Thanksgiving and Giving Thanks

The More You Know

Episode Notes

As we approach the holiday season we will hear a great deal of rhetoric about families and family values. We will hear about the historical importance of Thanksgiving and Christmas, and how they were both expressions of Christian values.

Christmas is a religious holiday that has been adopted by all kinds of people as a secular celebration. Thanksgiving is no less religious, and it has also been adopted as a secular holiday. Thanksgiving needs to be practiced with some awareness of its problematic origins. 

The first Thanksgiving was a three day harvest celebration held by about fifty Plymouth colonists who survived the difficult passage and conditions that killed off, and a little over a hundred uninvited members of the Pokanoket Wampanoag tribe, including their chief, Ousemequin. The celebration became an irregular tradition for many years, and was declared a national holiday by Abraham Lincoln in 1863, an attempt to mend the country after the Civil War: 

It has seemed to me fit and proper that they should be solemnly, reverently and gratefully acknowledged as with one heart and voice by the whole American people. I do therefore invite my fellow-citizens in every part of the United States, and also those who are at sea and those who are sojourning in foreign lands, to set apart and observe the last Thursday of November next, as a day of Thanksgiving and Praise to our beneficent Father who dwelleth in the Heavens.
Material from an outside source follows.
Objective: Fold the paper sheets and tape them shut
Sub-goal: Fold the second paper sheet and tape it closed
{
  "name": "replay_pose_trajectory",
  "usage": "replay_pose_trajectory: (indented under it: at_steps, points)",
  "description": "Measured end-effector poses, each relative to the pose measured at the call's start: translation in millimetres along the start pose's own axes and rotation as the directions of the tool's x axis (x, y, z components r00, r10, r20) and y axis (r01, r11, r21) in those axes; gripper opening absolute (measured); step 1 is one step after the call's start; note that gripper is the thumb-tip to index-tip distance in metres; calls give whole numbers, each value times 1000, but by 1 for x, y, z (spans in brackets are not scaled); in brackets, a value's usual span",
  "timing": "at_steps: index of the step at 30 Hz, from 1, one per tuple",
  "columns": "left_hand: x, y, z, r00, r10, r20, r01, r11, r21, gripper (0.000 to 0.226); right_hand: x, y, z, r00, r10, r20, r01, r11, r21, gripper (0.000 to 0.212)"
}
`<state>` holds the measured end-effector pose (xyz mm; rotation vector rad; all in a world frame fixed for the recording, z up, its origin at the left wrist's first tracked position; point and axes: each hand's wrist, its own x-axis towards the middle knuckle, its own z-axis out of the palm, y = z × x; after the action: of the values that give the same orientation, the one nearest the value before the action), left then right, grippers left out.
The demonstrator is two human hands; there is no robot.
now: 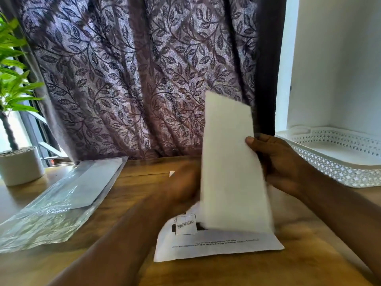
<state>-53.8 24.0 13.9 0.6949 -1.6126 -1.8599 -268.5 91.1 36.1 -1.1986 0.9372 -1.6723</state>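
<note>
A wooden desk point(123, 203) stands before a purple curtain point(123, 79) patterned with leaves.

The sheet point(231, 162) is white paper. Its near part lies flat on the desk, below and toward the person from the right grip point(282, 164), with printed lines and a small boxed drawing facing up. The far part stands up from the desk as a tall blank flap, and the bend sits low, just under that grip.

The right grip pinches the flap's right edge about halfway up. The thumb point(250, 140) lies on the front face and the fingers are hidden behind the paper. Held this way, the flap can likely be swung over onto the flat part, so this looks like a fold in progress, with no crease pressed yet.

The left grip point(183, 182) is a blur just beside the flap's left edge, across the paper from the right grip. I cannot tell whether it is open, closed or touching the paper. It probably sits there to steady or flatten the sheet.

Just beyond the left grip, a small white scrap point(172, 173) lies on the desk; it may be tape, but that is unclear. No tape roll shows.

Well left of both grips lies a clear plastic sleeve point(51, 213) with paper inside, perhaps the stock of sheets. Beyond it stands a plant point(12, 79) in a white pot point(20, 164). Right of the right grip sits a white perforated tray point(340, 162), perhaps meant for finished pieces.
</note>
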Motion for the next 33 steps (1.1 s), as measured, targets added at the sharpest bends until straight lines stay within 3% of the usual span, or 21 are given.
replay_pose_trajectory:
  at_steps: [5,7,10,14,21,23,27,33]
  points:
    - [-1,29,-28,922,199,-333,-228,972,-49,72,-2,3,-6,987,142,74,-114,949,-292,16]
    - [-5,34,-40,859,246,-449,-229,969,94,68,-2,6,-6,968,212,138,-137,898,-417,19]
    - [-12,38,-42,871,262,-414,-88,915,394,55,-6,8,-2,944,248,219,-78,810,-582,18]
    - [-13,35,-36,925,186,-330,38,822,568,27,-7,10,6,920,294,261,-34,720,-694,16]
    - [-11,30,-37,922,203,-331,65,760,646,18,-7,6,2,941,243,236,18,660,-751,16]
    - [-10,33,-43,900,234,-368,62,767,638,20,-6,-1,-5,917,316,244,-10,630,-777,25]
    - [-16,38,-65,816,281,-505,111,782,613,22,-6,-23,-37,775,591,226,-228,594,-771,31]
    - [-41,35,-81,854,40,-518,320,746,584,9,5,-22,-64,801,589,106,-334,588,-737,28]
And I recommend to them that while offering up the ascriptions justly due to Him for such singular deliverances and blessings, they do also, with humble penitence for our national perverseness and disobedience, commend to his tender care all those who have become widows, orphans, mourners or sufferers in the lamentable civil strife in which we are unavoidably engaged, and fervently implore the interposition of the Almighty Hand to heal the wounds of the nation and to restore it as soon as may be consistent with the Divine purposes to the full enjoyment of peace, harmony, tranquility and Union.
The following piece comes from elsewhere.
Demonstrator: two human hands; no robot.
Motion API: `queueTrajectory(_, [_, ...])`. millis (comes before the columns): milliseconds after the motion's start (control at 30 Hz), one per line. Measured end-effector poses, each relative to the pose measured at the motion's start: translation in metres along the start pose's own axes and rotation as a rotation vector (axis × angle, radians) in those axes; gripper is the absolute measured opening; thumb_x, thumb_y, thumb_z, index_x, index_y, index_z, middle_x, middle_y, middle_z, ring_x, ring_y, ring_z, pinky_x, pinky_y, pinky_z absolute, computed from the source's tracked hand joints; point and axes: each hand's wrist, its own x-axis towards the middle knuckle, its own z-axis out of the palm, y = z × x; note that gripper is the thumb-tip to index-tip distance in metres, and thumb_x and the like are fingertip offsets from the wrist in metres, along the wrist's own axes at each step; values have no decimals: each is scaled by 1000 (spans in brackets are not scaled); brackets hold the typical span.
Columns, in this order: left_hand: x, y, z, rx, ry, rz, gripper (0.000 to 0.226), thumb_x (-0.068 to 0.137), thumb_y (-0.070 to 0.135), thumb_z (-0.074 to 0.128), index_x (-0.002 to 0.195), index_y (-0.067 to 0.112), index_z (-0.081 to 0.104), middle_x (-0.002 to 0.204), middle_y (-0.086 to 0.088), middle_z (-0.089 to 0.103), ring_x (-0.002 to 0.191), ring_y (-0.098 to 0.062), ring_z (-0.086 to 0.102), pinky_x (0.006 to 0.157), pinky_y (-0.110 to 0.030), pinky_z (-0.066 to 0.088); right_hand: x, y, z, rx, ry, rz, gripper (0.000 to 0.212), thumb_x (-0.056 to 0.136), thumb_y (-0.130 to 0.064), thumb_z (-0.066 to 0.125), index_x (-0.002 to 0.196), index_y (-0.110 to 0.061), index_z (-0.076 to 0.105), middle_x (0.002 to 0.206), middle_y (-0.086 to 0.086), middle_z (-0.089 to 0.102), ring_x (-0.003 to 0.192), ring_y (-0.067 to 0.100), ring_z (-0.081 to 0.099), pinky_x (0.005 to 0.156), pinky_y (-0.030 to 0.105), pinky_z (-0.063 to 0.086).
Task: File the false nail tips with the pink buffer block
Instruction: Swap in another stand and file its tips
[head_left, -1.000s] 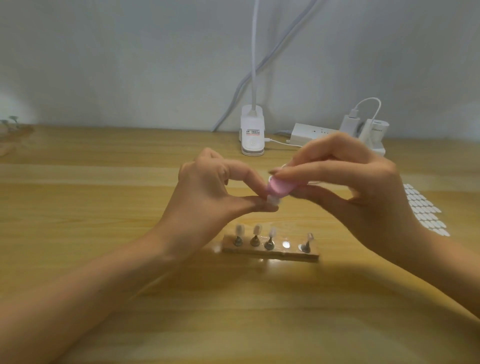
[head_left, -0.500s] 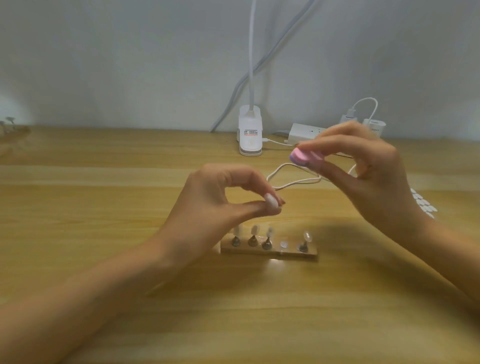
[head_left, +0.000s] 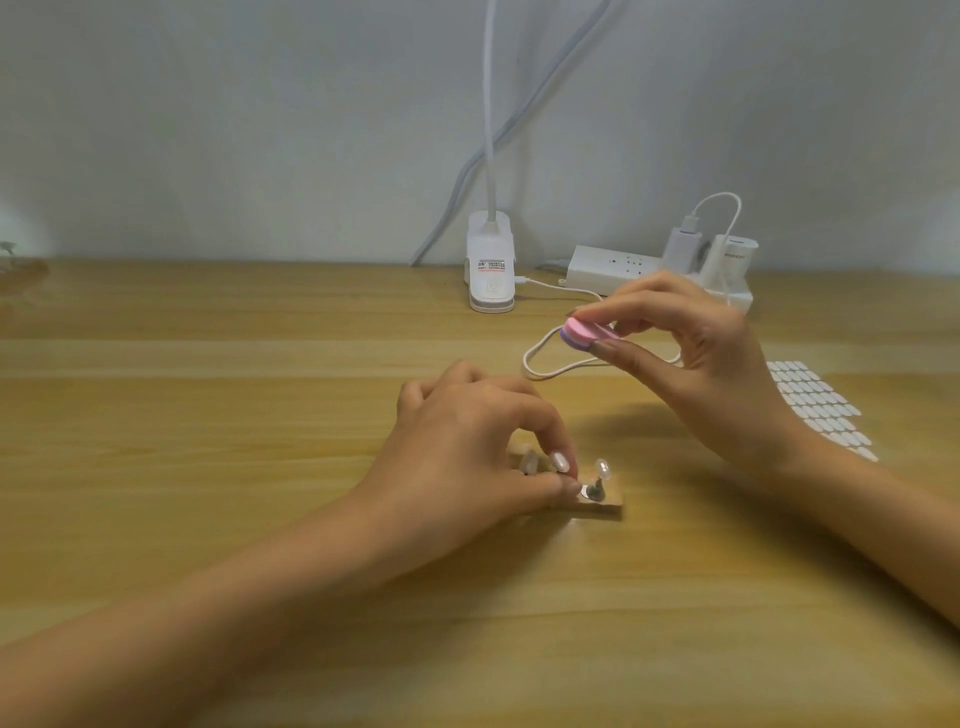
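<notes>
Wood-grain table (head_left: 156, 441) fills the near view, and both forearms come in from the near edge. We see the left hand (head_left: 467, 457) low at centre, over the left part of a small wooden nail stand (head_left: 605, 506) that lies on the table. Its thumb and index finger curl together and pinch a white false nail tip (head_left: 560, 461) just above the stand, with the other fingers folded behind. We cannot tell whether that tip is seated in the stand. Just left of it a blurred tip (head_left: 530, 460) peeks out by the fingers. On the stand's right end a clear tip (head_left: 601, 467) stands on a metal peg, slightly tilted, close to the thumb.

Farther and to the right, the right hand (head_left: 701, 374) is raised above the table and grips the pink buffer block (head_left: 582, 332), index finger on top and thumb below. The block has a pink top and a purple layer under it. It points left and is well apart from the tips.

Behind the block a white cable (head_left: 525, 358) loops on the table. A sheet of white oval stickers (head_left: 821, 405) lies at right, partly hidden by the wrist. At the far edge by the wall (head_left: 260, 130) are a white clip lamp base (head_left: 491, 270), a power strip (head_left: 608, 270) and a charger (head_left: 680, 244).
</notes>
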Motion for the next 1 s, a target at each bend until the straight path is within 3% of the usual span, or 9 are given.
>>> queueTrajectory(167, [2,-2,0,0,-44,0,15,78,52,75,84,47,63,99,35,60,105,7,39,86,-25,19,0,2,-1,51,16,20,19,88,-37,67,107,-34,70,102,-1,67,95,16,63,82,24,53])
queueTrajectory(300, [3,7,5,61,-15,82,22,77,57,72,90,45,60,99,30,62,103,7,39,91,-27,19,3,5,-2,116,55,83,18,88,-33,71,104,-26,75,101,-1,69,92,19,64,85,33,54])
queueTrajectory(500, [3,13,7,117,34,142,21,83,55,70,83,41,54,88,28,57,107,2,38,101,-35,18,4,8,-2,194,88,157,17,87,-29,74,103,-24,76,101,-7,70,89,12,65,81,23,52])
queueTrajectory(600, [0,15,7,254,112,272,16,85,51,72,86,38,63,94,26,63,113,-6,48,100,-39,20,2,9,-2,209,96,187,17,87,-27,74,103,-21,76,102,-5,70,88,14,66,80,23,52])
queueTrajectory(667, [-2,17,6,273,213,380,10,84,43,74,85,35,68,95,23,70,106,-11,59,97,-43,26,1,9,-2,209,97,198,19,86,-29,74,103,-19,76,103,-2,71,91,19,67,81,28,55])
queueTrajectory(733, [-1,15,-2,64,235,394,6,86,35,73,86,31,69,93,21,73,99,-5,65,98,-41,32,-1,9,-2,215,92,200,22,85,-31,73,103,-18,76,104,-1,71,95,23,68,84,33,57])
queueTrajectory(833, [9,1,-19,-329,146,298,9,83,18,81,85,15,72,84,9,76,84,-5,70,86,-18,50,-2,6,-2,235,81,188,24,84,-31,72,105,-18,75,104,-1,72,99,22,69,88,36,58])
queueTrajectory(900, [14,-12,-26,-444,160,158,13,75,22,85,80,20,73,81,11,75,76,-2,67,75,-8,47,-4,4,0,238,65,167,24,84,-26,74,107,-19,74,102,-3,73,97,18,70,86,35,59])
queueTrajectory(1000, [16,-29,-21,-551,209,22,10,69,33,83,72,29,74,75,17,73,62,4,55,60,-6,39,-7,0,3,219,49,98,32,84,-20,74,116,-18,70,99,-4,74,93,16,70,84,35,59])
In testimony whereof, I have hereunto set my hand, and caused the seal of the United States to be affixed.

The Wampanoag people, People of the First Light, were nearly decimated by contact with European settlers and traders. Speculation is that as high as ninety percent of local indeigenous populations were lost, and local confederated tribes were destabilized by the continued expansion of settlers into Indigenous lands. Many Wampanoag, devastated by illness and their helplessness in the face of mass deaths, decided to convert to Christianity. To do it, they accommodated the European ideas about Patriarchy, abandoning their own traditions where women could inherit family wealth and had a voice in tribal decisions. 

Chief Ousemequin had two sons that converted to Christianity, Wamsutta and Metacom. They were given Christian names, Alexander and Phillip. Alexander died suddenly, under what many Wampanoag felt was suspicious circumstances. Phillip was not only of the opinion that the ever expanding settlers had poisoned his brother, but that they would poison him as well. He was summoned to a meeting with settlers where they accused him of resisting progress, and insisted that he signed a document demanding the surrender of all Wapanoag firearms. Chief Phillip signed the agreement but did not comply.
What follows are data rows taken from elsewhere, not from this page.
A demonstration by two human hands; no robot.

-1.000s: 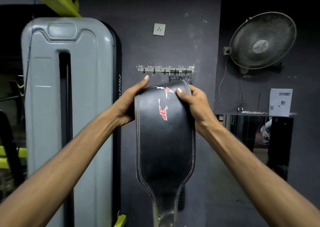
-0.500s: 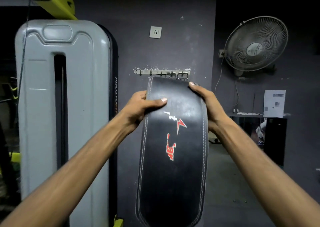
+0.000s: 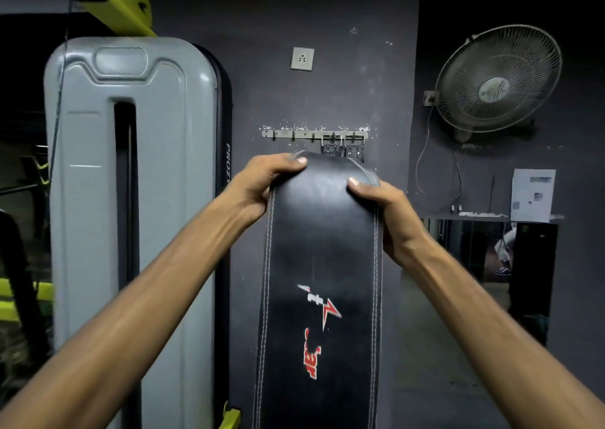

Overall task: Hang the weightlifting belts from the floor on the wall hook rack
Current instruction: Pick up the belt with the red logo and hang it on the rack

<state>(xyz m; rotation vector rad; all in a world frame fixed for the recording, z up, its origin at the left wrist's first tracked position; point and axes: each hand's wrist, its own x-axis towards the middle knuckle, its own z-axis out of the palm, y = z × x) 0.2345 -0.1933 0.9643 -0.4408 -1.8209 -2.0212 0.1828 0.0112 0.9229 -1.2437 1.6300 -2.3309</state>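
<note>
Black belt (image 3: 322, 265) at frame centre, upright, top just below hook rack (image 3: 294, 134). Grip: left hand (image 3: 262, 183) and right hand (image 3: 386, 212) each clamped on upper edges. Buckle end not visible. Advise: aim for bare left hooks; right hooks carry hanging buckles (image 3: 342, 147).

The belt (image 3: 322, 265) is hanging upright between the left hand (image 3: 262, 179) and the right hand (image 3: 383, 206), each gripping one side of its top, just below the hook rack (image 3: 294, 134) on the far wall. A socket (image 3: 302, 58) is sitting above the rack, a machine shroud (image 3: 131, 183) is standing to the left, and a fan (image 3: 497, 78) is hanging to the right.
</note>
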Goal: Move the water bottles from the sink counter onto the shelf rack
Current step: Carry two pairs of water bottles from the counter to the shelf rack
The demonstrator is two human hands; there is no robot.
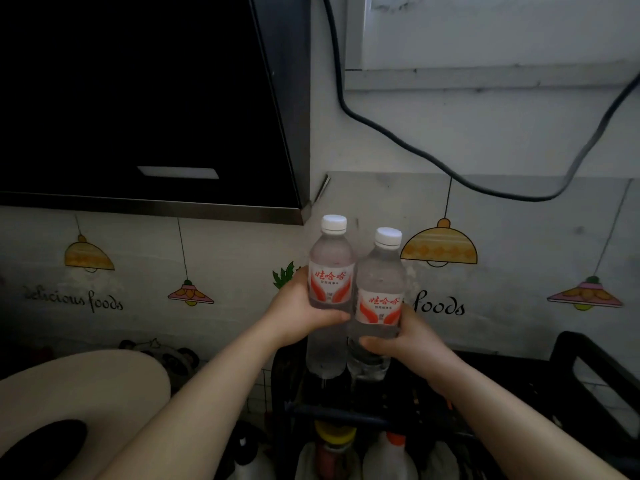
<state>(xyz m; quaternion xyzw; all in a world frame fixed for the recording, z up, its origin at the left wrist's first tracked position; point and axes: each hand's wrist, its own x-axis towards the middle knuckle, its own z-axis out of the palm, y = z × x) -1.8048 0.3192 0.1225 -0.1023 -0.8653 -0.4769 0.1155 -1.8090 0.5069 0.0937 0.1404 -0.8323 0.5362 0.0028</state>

Aggressions rose between the colonizers and the indigenous tribes. It led to what is remembered as King Phillip’s War, a fight in which the Christian Indians, their loyalties divided, often took up arms against their own chief. At the end of the war 40 percent of the Local indigenous population was dead. Members of the revolt were drawn and quartered, and those parts put on public display. Chief Phillip’s wife and nine year old son were sold into slavery. In 1676 Phillip himself was captured and killed. 

The first recorded celebration was in 1621. King Phillip’s War ended after two bitter years in 1676. Fifty one years after that first celebration of unity the settlers  and native peoples, a program of destabilization and genocide had already begun.